Optimize crawling, for the environment

May 24, 2022

Search engines rely on spiders / bots to crawl the web and find (new) content. Every time they find a URL, they crawl it and if it’s interesting to them, they’ll keep crawling it basically forever. The bigger your site, the more URLs you have, the more likely every individual URL is to be hit multiple times per day (or even per hour). Cloudflare’s Radar estimates that currently 32% of the traffic on the web is bots. That means that 32% of the energy used to serve websites is used by bots.

Search engines are super eager to crawl. They will crawl literally everything that looks like a URL to them. This means that every URL you create will be crawled, and therefore every URL you create has an impact. Let that sink in: every URL you add to a website’s source will be crawled. Let’s talk about what that means and how we can optimize crawling.

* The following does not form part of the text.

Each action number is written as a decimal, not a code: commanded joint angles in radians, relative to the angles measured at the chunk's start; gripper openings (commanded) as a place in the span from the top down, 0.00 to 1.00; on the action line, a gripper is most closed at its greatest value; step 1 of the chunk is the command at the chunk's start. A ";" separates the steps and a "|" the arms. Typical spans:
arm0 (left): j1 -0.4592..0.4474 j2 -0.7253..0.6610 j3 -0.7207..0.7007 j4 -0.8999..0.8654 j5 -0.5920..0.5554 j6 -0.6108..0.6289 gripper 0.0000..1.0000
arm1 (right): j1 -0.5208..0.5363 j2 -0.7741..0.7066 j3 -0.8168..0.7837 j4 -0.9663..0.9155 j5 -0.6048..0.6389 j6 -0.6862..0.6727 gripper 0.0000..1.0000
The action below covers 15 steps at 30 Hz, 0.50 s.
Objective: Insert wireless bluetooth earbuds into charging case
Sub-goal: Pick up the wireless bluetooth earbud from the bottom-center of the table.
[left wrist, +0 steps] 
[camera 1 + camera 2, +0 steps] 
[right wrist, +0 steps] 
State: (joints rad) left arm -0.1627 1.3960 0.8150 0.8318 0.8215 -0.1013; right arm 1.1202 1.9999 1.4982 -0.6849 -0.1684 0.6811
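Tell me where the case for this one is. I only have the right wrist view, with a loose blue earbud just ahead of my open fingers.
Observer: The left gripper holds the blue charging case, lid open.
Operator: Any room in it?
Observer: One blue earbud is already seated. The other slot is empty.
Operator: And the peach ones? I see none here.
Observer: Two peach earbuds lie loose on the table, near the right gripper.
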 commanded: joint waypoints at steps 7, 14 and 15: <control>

The cost of (too much) crawling

We rarely talk about the cost of crawling. It’s costing search engines money to crawl, of course, but it’s costing you money too. If 32% of your traffic comes from bots, reducing that traffic might mean you pay less for your hosting. Regardless of whether there is a direct connection to your hosting bill, there is a connection to the electricity your site is using. To reduce crawling means your site uses less electricity which in the end is a win for the environment. Hence: optimize crawling, for the environment!

Let’s have a look at what’s causing all this crawling to begin with. I’m going to assume you know how search engines work at a basic level, if you don’t, this video will help you!

To put it simply: search engines are crawling more than we want, because they’re spidering things that are not useful to users. How come they’re crawling more than we want? Because:

You have a lot more than one URL per page

The problem I’m going to describe is by no means just a WordPress problem. Almost every CMS has this problem to some extent, but let me explain it to you by way of a WordPress example.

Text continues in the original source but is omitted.